Every line of the data below is to be duplicated exactly, pictures excepted.

· · ·

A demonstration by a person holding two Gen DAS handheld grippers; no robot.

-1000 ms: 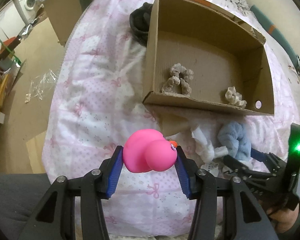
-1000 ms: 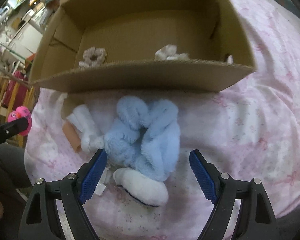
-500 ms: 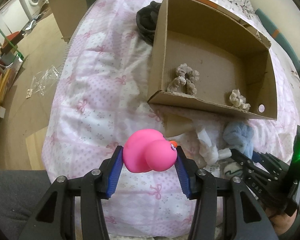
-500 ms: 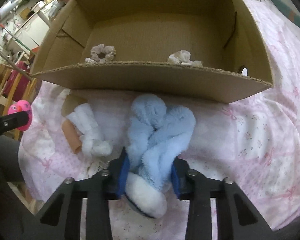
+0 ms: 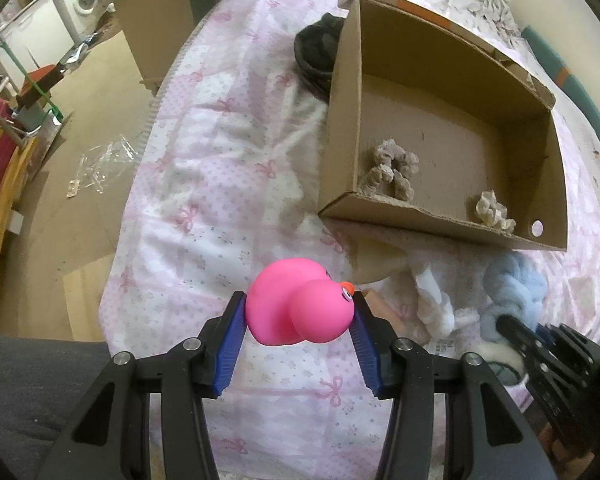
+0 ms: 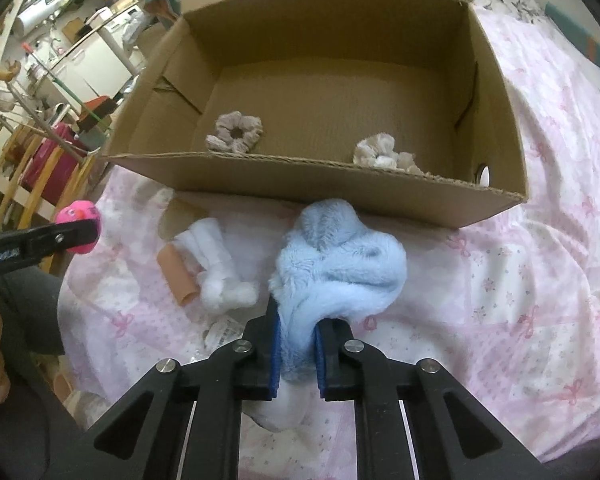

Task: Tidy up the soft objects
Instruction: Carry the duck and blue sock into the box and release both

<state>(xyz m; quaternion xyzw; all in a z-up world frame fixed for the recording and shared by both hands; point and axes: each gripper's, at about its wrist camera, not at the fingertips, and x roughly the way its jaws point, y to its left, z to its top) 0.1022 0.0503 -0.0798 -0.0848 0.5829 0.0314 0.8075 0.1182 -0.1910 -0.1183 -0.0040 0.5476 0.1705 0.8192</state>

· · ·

**Answer space**.
A demonstration by a person holding two Gen DAS handheld grippers; no robot.

-1000 ms: 
-1000 ms: 
-500 ms: 
-500 ms: 
+0 ms: 
+0 ms: 

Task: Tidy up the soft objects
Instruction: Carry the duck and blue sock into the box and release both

<state>(xyz m; quaternion xyzw; all in a z-up world frame fixed for the recording and shared by both hands; point and axes: each gripper's, at about its wrist camera, not at the fingertips, and x roughly the way its jaws point, y to its left, z to its top) 0.1022 0.0503 -0.0798 -0.0848 0.5829 0.0314 0.8075 0.1182 -0.1910 -0.1183 -0.0040 0.5476 0.1705 0.8192</state>

Nothing else is required to finish the exercise.